I just go the "down and dirty route" and apply a small piece of masking tape to each side tab. Does the trick!


----------



## helivaguy (Nov 18, 2009)

i used to do this all the time to the afx matador and most stocker bodies...
put a strip of duct tape on the bottom of body (across both lower doors) then soak it in very "hot" water(not boiling hot off course) for 15-20 minutes then quicky into freezer for 15-20 minutes.


----------



## fuddmiester (Dec 26, 2003)

I've added _thin_ strips of clear plastic (HotWheels blisters) to the chassis tabs with superglue (sparingly), both sides. It works great, basically it's just widening the chassis, and you don't run the risk of frigging up a body.


----------



## austin flagger (Mar 28, 2012)

wow, some excellent posts... thanks for the wide variety of ideas.. straightening bent window posts,,, always thought there's got to be a way.. but a solvent/chemical treatment I wouldn't have guessed.
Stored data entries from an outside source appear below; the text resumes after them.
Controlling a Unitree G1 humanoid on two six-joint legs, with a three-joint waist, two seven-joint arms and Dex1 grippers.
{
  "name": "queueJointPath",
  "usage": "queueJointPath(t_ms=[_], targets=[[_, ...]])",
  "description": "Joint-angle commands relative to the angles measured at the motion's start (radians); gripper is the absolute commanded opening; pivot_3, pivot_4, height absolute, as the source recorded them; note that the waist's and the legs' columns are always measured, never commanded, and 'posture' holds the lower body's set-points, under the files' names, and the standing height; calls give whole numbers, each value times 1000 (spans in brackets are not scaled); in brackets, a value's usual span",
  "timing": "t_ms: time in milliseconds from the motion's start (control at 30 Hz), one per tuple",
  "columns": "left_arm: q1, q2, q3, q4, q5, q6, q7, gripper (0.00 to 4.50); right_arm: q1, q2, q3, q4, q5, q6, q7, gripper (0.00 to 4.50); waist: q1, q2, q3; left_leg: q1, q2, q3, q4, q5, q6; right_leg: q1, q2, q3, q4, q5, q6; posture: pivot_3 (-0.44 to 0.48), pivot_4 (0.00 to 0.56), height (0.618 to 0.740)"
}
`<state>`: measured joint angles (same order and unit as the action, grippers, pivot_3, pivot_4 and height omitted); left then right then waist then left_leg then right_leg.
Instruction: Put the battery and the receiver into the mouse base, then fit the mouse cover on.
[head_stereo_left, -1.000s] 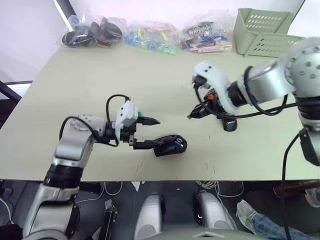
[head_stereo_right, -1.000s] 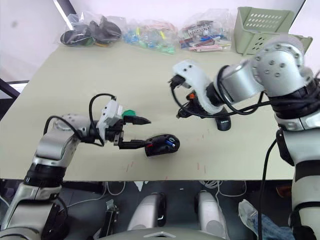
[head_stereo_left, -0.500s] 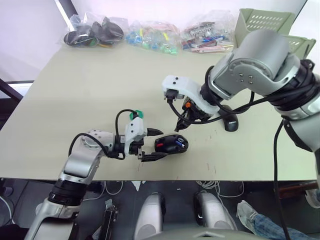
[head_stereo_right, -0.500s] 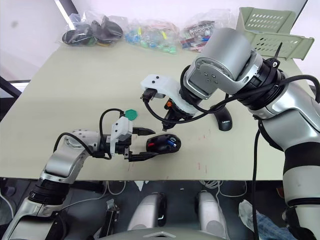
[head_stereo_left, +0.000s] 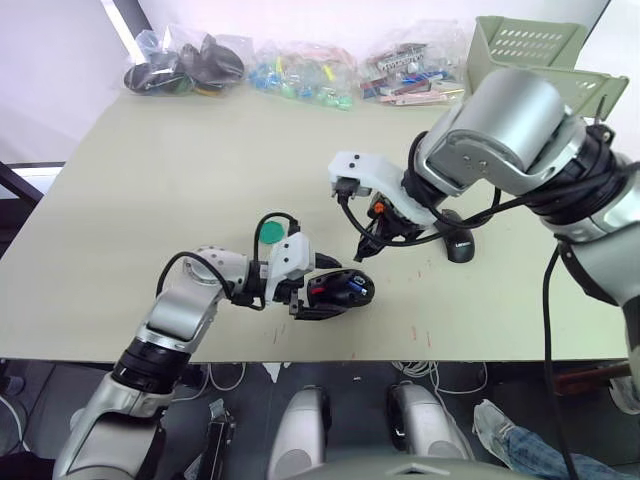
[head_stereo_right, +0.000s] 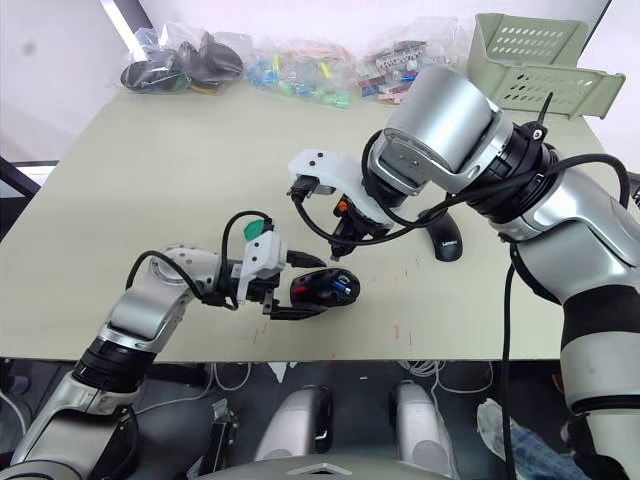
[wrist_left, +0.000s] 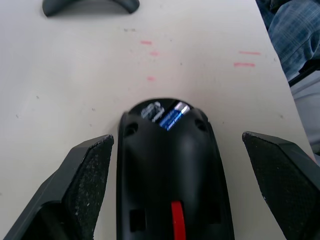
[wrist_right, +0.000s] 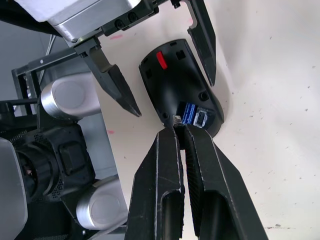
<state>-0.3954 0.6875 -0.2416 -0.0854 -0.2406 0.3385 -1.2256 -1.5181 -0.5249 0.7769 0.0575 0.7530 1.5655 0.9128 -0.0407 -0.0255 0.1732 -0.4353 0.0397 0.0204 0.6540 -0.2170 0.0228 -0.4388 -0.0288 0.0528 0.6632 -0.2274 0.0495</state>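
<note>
The black mouse base (head_stereo_left: 340, 291) lies near the table's front edge, with the blue battery (wrist_left: 172, 116) seated in its end compartment. My left gripper (head_stereo_left: 322, 288) is open, one finger on each side of the base (wrist_left: 170, 165). My right gripper (wrist_right: 179, 129) hovers just above the base's battery end and is shut on the receiver (wrist_right: 176, 118), a tiny silvery nub at its fingertips. In the head view the right gripper (head_stereo_left: 362, 256) comes in from the right. The glossy mouse cover (head_stereo_left: 458, 247) lies on the table to the right, behind the right arm.
A green scalloped disc (head_stereo_left: 268, 232) lies just behind my left gripper. Bags of parts (head_stereo_left: 300, 72) line the table's back edge, and a green basket (head_stereo_left: 520, 55) stands at the back right. The table's front edge runs just in front of the base.
My left gripper has slid forward until its open fingers straddle the mouse base. My right gripper has swung left from beside the cover to just over the base.
</note>
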Motion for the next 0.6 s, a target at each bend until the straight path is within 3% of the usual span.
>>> queueJointPath(t_ms=[33,600], targets=[[-24,-5,-8,12,22,-30,6,4398,-2,3,-45,-20,-12,17,11,0,0,0,0,0,0,0,0,0,0,0,0,0,0,0,0,0,150,740],[-25,-27,-36,40,60,-55,-1,4398,54,35,-53,15,-81,33,-24,0,0,0,0,0,0,0,0,0,0,0,0,0,0,0,0,0,150,740]])
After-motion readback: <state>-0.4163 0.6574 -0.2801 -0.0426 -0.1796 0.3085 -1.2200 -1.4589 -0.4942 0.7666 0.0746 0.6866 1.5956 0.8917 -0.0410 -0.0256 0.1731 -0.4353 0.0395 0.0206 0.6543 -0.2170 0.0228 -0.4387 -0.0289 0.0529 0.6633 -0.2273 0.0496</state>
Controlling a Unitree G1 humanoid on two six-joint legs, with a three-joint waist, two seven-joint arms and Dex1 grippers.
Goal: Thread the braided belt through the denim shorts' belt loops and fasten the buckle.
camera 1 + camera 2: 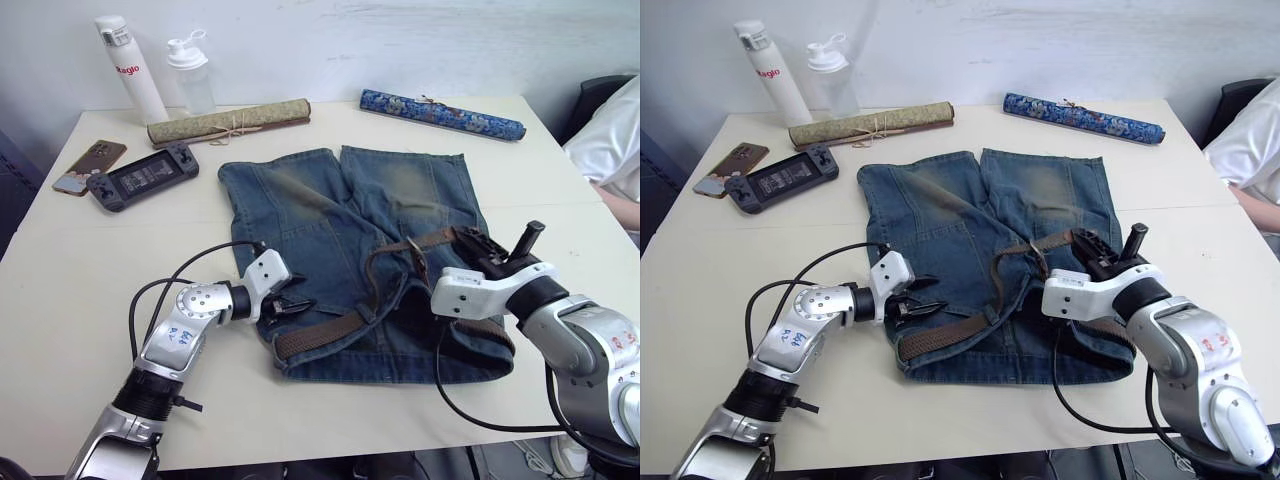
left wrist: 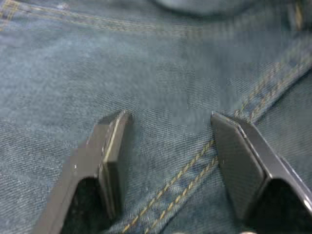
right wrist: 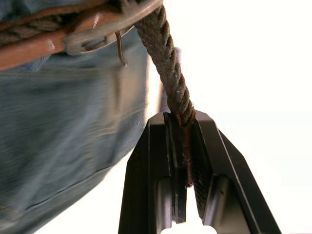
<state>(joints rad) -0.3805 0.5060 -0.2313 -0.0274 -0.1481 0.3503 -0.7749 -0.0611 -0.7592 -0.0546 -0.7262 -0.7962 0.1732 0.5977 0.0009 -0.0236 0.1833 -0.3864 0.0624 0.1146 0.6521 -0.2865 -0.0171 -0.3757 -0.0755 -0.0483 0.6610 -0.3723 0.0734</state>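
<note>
The shorts (image 1: pixel 360 250) lie flat on the surface (image 1: pixel 120 330), waistband toward the robot. The belt (image 1: pixel 320 335) runs along the waistband, then loops upward over the denim to the buckle (image 1: pixel 416 258) near the right side. The right pincer (image 3: pixel 181 146) is clenched on the belt's braided strap just beyond the buckle. The left pincer (image 2: pixel 168 146) is released, its fingers (image 2: pixel 109 161) spread over the denim at the waistband's left end, beside a stitched seam.
</note>
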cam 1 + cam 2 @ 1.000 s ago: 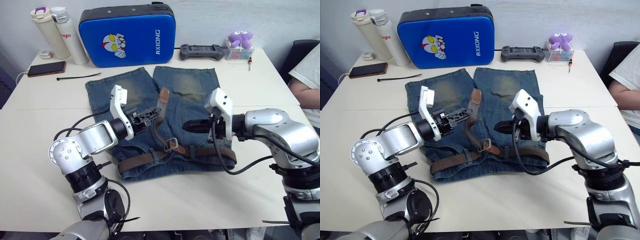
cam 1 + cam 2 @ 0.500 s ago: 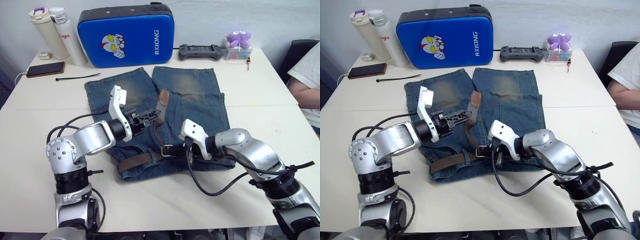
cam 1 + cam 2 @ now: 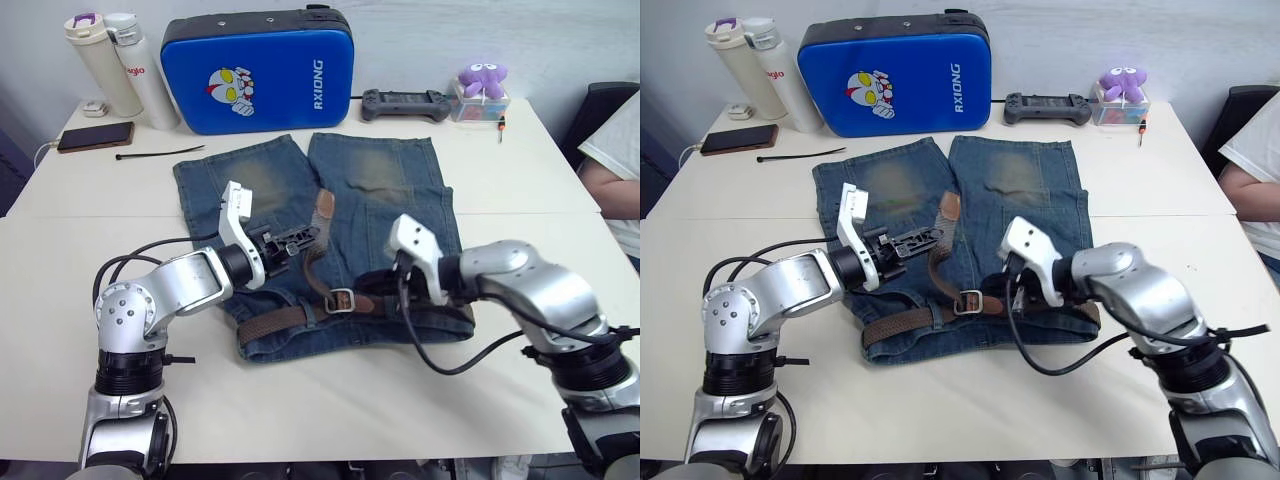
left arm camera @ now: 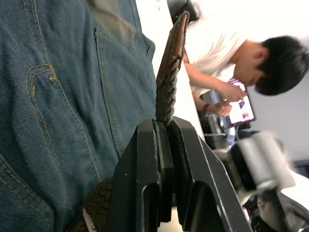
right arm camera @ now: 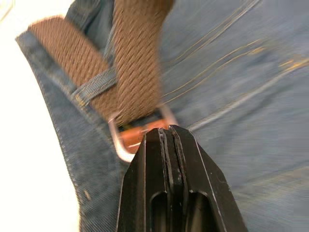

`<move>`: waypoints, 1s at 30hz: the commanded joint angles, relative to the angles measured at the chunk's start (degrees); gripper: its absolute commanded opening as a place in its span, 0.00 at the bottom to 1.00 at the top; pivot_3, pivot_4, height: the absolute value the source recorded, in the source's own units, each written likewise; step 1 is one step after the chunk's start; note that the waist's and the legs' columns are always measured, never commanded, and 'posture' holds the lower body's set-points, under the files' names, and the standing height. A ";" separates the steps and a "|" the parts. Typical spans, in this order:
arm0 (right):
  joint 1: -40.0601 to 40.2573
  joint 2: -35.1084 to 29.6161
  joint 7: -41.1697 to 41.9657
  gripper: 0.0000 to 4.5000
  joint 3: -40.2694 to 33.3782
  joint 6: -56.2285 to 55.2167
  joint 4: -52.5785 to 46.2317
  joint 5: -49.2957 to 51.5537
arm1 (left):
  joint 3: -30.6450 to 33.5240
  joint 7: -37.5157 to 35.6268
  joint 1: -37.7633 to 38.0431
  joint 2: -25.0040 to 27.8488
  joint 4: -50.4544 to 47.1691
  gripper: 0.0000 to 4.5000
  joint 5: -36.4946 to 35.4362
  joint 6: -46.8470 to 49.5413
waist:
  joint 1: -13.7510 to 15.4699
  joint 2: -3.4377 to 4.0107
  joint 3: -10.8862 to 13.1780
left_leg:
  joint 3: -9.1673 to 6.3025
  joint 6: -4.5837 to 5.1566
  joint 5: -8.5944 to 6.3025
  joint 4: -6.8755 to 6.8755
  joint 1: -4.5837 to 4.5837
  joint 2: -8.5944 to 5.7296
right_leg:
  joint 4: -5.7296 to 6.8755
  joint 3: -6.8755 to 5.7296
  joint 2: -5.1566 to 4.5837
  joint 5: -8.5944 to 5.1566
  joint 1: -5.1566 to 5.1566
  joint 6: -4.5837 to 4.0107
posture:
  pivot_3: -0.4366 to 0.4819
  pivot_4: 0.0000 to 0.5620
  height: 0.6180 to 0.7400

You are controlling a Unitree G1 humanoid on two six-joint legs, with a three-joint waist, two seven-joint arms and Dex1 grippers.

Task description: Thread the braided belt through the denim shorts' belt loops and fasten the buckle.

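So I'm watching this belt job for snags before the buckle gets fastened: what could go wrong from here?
The left gripper pinches only a narrow stretch of the braided belt near its dark tip, so a hard pull could slip it free. The right gripper, closed and pressed against the buckle, might shove it askew. With nothing pinning the denim shorts, pulling the strap could drag them across the table.

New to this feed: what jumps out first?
Faded blue denim shorts lie flat mid-table, a brown braided belt running along their near waistband. The left gripper is shut on the belt's dark-tipped free end, holding it up over the shorts, while the right gripper, fingers closed, sits at the silver metal buckle. Behind the shorts, a bright blue hard case with a cartoon figure stands out.
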 commanded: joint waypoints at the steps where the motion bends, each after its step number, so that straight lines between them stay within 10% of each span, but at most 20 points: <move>1: -0.33 -0.97 0.40 0.01 -0.37 0.34 -1.94 0.63 | -1.73 -2.52 -0.60 1.55 -2.18 0.00 -1.26 -0.43 | -0.01 0.00 0.00 | -0.01 0.00 0.00 -0.01 0.00 0.00 | -0.01 -0.01 0.00 0.00 0.00 0.00 | 0.48 0.27 0.99; 30: 2.29 4.27 -0.31 0.01 7.17 -4.00 1.87 -3.84 | -5.59 -4.60 -0.59 5.63 -3.20 0.00 -1.08 -4.10 | -0.09 0.00 0.00 | -0.02 0.01 0.00 -0.03 -0.01 0.00 | -0.05 0.00 0.00 0.00 0.00 0.00 | 0.48 0.27 0.99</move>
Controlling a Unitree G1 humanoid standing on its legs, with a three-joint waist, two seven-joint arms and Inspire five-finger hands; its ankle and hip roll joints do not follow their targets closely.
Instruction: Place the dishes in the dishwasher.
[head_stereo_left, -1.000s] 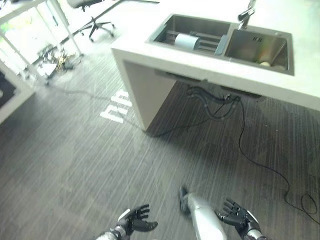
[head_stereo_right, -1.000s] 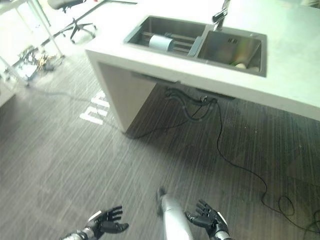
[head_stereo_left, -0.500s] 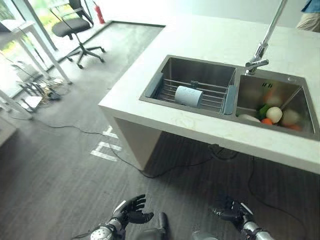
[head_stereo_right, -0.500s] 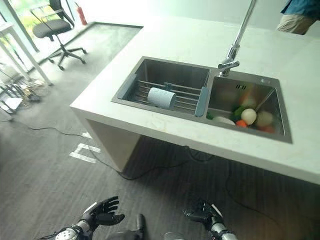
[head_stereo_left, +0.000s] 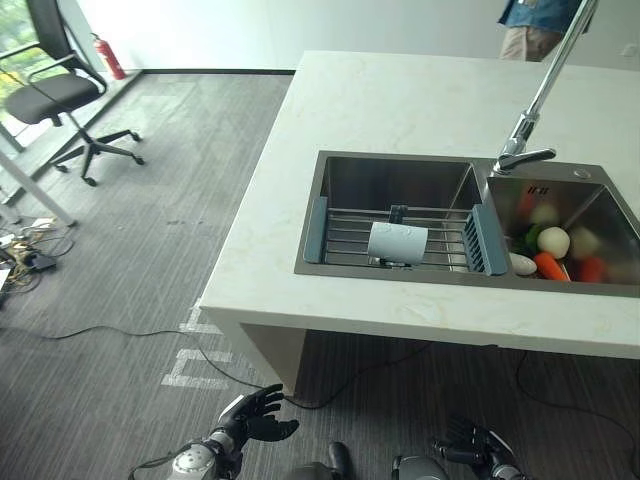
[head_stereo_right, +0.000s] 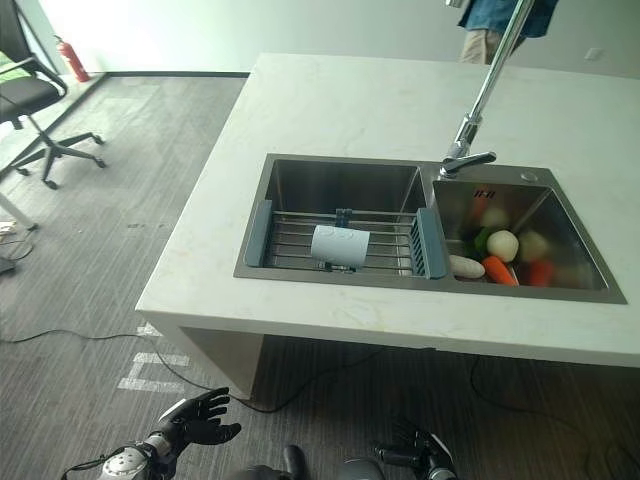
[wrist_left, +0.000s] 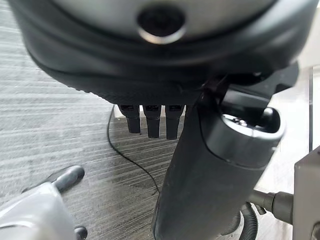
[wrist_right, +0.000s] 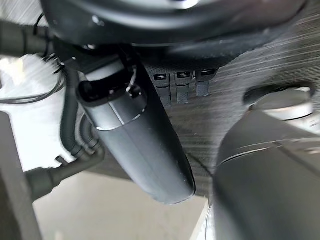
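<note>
A pale cup (head_stereo_left: 397, 242) lies on its side on a wire rack (head_stereo_left: 342, 234) with blue-grey ends, set across the left basin of a steel sink (head_stereo_left: 330, 175). The right basin holds vegetables, among them a carrot (head_stereo_left: 548, 266) and a white round one (head_stereo_left: 553, 241). Both my hands hang low over the floor in front of the counter, far below the sink. My left hand (head_stereo_left: 250, 420) is open with fingers spread. My right hand (head_stereo_left: 472, 456) is open too. Straight fingers (wrist_left: 150, 120) show in the left wrist view, and straight fingers (wrist_right: 181, 86) in the right wrist view; neither hand holds anything.
The sink sits in a white stone counter (head_stereo_left: 400, 100) with a tall tap (head_stereo_left: 530, 125). A person (head_stereo_left: 535, 25) stands behind the counter at the far right. An office chair (head_stereo_left: 60, 100) and a red fire extinguisher (head_stereo_left: 110, 58) stand at the left. A cable (head_stereo_left: 120, 332) crosses the floor.
The whole picture has shifted, so the camera has moved: the counter and sink now show nearer the middle and from straighter on. Both hands stay low and open.
</note>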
Love the thought of being able to "repair" a loose fitting AFX body without actually doing something obvious to the mounts. So, when doing the duct tape/hot water/freezer thing, do you squeeze it quite a bit before applying with duct tape, and how hot is the water?? Would be cool to have an optimum actual temp number, but have to think whether I would have a way to measure it anyway... dohh. Hadn't really thought of the "loose" fitting mounts being caused by "lack of squeeze effect", always thought of it being mainly caused by excess free play from wear, allowing them to rock.

After having read thru some of the multi year blogsospheres of customizations.. ah heck, got the fever a bit, the dremel has not seen such usage for a long time, where did ALL my free time go??


----------



## SouthLyonBen (Mar 14, 2012)

fuddmiester said:


> , and you don't run the risk of frigging up a body.


This made me LOL, I got an AFX Datsun that never fit quite right, I tried putting rubber bands on it and leaving it but it didn't seem to help. Some good ideas here I never thought of


----------



## Bill Hall (Jan 6, 2007)

Pix would help....

...but if it's just a slop issue because the cleats are porked out, I'd add some thinned down goop in the right color into the body cleat slots. One coat at a time until snugs up. 

I can walk you through it if ya come to chat some night.


----------